Я бы ответила на их вопросы, но ведь они только и спрашивают, что случилось с моей мамой и где она. А мне просто нечего сказать. В последний раз я видела ее той ночью, в больнице. Но когда я говорю об этом, они только качают головами, с таким видом, будто я вру. Впрочем, они и без того думают, что я много вру. Один раз фрау Хамштедт почти разозлилась на меня. Хоть она и не ругалась, но я видела это по ее лицу. Она сказала, что я обитаю в двух мирах. Один – в моей голове, а другой – реальный. И еще она сказала, что в этом нет ничего плохого, только лоб у нее собрался складками, и брови так странно сдвинулись, как будто ей нарисовали большую букву V над глазами. Не следовало рассказывать ей про наши с мамой вылазки. В отличие от сестры Рут, она тотчас разболтала все полиции, и человек в сером костюме вернулся, чтобы расспросить меня об этом. У него тоже появилась буква V над глазами и складки на лбу. Он не верит, сколько чудесных мгновений мы пережили с мамой. Он считает, что мы все время были взаперти, как звери в зоопарке.

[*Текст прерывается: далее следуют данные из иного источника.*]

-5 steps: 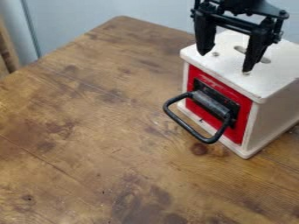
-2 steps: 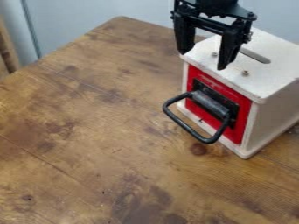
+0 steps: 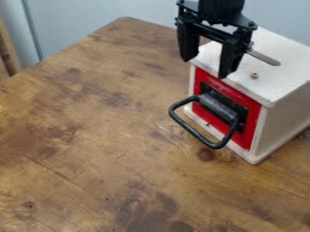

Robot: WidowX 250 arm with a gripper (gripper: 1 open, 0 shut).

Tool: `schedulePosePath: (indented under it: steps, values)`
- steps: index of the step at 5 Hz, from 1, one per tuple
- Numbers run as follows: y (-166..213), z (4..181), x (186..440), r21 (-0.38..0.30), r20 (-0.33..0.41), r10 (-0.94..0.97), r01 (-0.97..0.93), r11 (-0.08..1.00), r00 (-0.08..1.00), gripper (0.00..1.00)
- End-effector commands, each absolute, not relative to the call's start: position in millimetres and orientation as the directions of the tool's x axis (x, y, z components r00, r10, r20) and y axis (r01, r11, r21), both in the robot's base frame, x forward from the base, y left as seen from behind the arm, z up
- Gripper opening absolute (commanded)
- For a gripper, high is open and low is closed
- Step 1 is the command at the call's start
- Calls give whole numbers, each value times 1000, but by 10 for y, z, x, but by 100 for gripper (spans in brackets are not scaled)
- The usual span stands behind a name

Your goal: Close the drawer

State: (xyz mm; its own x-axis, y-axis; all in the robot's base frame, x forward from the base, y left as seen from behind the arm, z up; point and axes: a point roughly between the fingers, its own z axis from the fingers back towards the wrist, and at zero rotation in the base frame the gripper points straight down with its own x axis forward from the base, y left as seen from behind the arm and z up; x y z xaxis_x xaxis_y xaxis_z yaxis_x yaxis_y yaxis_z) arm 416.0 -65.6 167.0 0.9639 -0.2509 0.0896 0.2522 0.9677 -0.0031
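Observation:
The red drawer (image 3: 238, 115) sits in the white cabinet box (image 3: 281, 86) at the right of the wooden table. Its front carries a black plate and a large black loop handle (image 3: 201, 122) that juts out toward the table's middle. The red front looks nearly flush with the cabinet face. My black gripper (image 3: 206, 63) hangs over the cabinet's front left top edge, above the drawer. Its two fingers (image 3: 186, 47) point down and stand apart, open and empty. It touches nothing that I can see.
The wooden table (image 3: 97, 136) stretches left and forward of the cabinet. A slot with a metal piece (image 3: 264, 58) lies on the cabinet's top. A pale wall stands behind the table's far edge.
My gripper has moved left and a little down, from over the cabinet's top to its front left edge. The drawer and handle have not moved.

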Motion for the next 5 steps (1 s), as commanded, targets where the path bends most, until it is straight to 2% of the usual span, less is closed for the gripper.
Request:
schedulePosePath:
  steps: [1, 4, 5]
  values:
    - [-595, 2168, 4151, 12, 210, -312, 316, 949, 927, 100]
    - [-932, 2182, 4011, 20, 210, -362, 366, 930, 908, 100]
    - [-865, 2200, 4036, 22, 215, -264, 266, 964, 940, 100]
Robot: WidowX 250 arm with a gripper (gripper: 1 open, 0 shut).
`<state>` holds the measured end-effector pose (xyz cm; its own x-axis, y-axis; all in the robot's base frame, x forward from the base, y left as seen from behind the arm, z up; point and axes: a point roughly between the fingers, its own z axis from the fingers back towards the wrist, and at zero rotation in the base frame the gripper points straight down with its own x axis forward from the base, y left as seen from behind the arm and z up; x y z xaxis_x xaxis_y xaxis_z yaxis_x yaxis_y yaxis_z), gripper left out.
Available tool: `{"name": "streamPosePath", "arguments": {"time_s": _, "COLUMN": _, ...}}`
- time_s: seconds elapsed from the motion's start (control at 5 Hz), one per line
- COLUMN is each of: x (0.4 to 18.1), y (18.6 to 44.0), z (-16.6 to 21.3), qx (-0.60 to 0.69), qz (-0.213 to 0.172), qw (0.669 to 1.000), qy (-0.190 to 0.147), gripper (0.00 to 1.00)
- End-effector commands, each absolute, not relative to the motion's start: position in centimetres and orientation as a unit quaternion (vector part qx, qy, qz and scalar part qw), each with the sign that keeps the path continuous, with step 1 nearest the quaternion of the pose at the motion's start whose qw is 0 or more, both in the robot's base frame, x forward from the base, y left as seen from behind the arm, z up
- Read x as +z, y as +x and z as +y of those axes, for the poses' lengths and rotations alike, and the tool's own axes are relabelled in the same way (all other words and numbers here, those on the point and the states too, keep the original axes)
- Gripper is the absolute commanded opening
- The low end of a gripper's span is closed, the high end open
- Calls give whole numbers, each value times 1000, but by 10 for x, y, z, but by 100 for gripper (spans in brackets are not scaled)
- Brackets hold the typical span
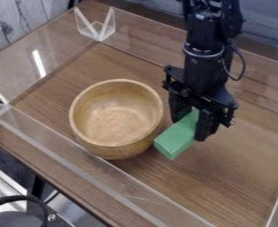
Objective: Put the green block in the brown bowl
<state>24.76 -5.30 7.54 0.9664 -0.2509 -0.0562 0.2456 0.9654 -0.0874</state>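
The green block [176,138] hangs tilted above the table, its upper end clamped between the fingers of my gripper [196,122], which points down and is shut on it. Its lower end dips toward the table just right of the brown bowl [115,116]. The bowl is round, thick-walled light wood and holds nothing. The block's lower end is close beside the bowl's right rim, outside the bowl.
Clear plastic walls [58,146] fence the wooden table on the front and left sides. A small clear stand [96,24] sits at the back left. Bare tabletop lies right of and behind the bowl.
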Motion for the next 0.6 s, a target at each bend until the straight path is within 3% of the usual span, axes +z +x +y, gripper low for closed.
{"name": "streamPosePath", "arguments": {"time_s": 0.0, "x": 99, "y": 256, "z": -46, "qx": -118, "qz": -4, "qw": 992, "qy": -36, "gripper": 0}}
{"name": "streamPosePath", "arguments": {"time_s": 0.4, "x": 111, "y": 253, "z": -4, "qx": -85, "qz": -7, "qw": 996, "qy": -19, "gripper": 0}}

– Ты смышленая девочка, Ханна, – сказал он. – Возможно, самая смышленая из всех детей, каких я встречал. В том числе и поэтому, я полагаю, ты знаешь, что именно произошло у вас дома. И наверняка понимаешь, что эта женщина в больнице на самом деле не твоя мама, так? Кстати, ее настоящее имя – Ясмин. Красивое имя, тебе не кажется? Расскажешь, как вы с Ясмин познакомились?
– Лена нравится мне больше, – ответила я и больше ничего не сказала.
Я не разговариваю с людьми, которые считают, что я вру.